Turning this into a service allows other applications to send a long-running proxying task to Splicer. The applications pass the two sockets to Splicer and they will not need to worry about keeping the connection alive when restart. After finishing the task, Splicer will return the two original sockets and the original metadata attached to the request, so the original application can inspect the final state of the sockets - for example using TCP_INFO - and finalize audit logging if required.

Bumblebee

Many of Cloudflare’s on-ramps are IP-based (layer 3) but most of our services operate on TCP or UDP sockets (layer 4). To handle TCP termination, we want to create a kernel TCP socket from IP packets received from the client (and we can later forward this socket and an upstream socket to Splicer to proxy data between the eyeball and origin). Bumblebee performs the upgrades by spawning a thread in an anonymous network namespace with unshare syscall, NAT-ing the IP packets, and using a tun device there to perform TCP three-way handshakes to a listener. You can find a more detailed write-up on how we upgrade an IP flows to a TCP stream here.

In short, other services just need to pass a socket carrying the IP flow, and Bumblebee will upgrade it to a TCP socket, no user-space TCP stack involved! After the socket is created, Bumblebee will return the socket to the application requesting the upgrade. Again, the proxy can restart without breaking the connection as Bumblebee pipes the IP socket while Splicer handles the TCP ones.

Fish

Fish forwards IP packets using soft-unicast IP space without upgrading them to layer 4 sockets. We previously implemented packet forwarding on shared IP space using iptables and conntrack. However, IP/port mapping management is not simple when you have many possible IPs to egress from and variable port assignments. Conntrack is highly configurable, but applying configuration through iptables rules requires careful coordination and debugging iptables execution can be challenging. Plus, relying on configuration when sending a packet through the network stack results in arcane failure modes when conntrack is unable to rewrite a packet to the exact IP or port range specified.

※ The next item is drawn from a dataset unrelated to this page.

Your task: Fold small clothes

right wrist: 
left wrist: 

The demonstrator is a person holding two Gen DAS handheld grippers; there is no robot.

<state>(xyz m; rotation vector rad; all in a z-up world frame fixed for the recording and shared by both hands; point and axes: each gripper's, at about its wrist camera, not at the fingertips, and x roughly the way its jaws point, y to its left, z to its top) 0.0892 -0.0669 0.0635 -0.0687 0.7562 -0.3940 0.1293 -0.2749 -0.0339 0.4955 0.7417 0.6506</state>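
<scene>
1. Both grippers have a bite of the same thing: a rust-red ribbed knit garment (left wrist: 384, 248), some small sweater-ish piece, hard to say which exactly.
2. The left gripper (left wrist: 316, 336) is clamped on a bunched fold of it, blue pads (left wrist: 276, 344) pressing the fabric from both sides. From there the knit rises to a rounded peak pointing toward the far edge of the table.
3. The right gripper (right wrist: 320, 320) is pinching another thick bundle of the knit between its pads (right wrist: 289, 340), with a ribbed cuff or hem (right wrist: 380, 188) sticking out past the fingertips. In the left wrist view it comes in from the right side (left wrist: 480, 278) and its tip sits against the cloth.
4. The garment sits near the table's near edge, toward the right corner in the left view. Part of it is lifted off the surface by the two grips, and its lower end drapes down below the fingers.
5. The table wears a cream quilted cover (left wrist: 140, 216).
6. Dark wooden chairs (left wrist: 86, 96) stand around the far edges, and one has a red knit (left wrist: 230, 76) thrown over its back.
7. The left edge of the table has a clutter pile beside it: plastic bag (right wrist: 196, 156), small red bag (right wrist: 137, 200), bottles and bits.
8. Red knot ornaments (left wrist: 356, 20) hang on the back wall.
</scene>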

Fish attempts to overcome this problem by rewriting the packets and configuring conntrack using the netlink protocol. Put differently, a proxy application sends a socket containing IP packets from the client, together with the desired soft-unicast IP and port range, to Fish. Then, Fish will ensure to forward those packets to their destination. The client’s choice of IP address does not matter; Fish ensures that egressed IP packets have a unique five-tuple within the root network namespace and performs the necessary packet rewriting to maintain this isolation. Fish’s internal state is also survived across restarts.

The Unix philosophy, manifest

To sum up what we are having so far: instead of adding the functionalities directly to the proxy application, we create smaller and reusable services. It becomes possible to understand the failure cases present in a smaller system and design it to exhibit reliable behavior. Then if we can remove the subsystems of a larger system, we can apply this logic to those subsystems. By focusing on making the smaller service work correctly, we improve the whole system's reliability and development agility.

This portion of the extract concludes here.